*To do*.
Your answer should be an exact copy of the data.

*Exercise data*.
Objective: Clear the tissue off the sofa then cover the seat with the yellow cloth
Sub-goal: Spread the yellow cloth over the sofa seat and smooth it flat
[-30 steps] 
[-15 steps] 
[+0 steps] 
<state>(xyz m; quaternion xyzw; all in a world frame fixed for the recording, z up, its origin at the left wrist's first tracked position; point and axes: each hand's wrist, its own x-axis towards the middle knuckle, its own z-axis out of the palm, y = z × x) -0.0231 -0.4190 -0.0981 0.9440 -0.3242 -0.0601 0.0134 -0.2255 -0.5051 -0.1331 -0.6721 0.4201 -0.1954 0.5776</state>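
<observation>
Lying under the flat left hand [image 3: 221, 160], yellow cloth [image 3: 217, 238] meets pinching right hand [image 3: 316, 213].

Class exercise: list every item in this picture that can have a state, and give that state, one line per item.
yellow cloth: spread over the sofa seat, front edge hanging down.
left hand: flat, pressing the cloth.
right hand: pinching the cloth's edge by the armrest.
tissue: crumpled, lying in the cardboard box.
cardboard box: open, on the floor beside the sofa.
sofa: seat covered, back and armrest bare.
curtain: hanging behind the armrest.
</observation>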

*Exercise solution*.
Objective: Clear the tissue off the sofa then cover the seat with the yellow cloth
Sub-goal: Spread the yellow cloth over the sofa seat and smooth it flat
[-30 steps] 
[-15 steps] 
[+0 steps] 
<state>(xyz m; quaternion xyzw; all in a world frame fixed for the recording, z up, its origin at the left wrist's first tracked position; point and axes: each hand's wrist, its own x-axis towards the middle knuckle, its own z-axis out of the palm, y = z × x) -0.0231 -0.4190 -0.0981 0.9440 -0.3242 -0.0601 0.0134 -0.2255 -0.5051 -0.1331 -0.6721 0.4201 -0.1954 0.5776</state>
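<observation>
Lying under the flat left hand [image 3: 221, 160], yellow cloth [image 3: 217, 238] meets pinching right hand [image 3: 316, 213].

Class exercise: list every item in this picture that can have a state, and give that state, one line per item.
yellow cloth: spread over the sofa seat, front edge hanging down.
left hand: flat, pressing the cloth.
right hand: pinching the cloth's edge by the armrest.
tissue: crumpled, lying in the cardboard box.
cardboard box: open, on the floor beside the sofa.
sofa: seat covered, back and armrest bare.
curtain: hanging behind the armrest.
</observation>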

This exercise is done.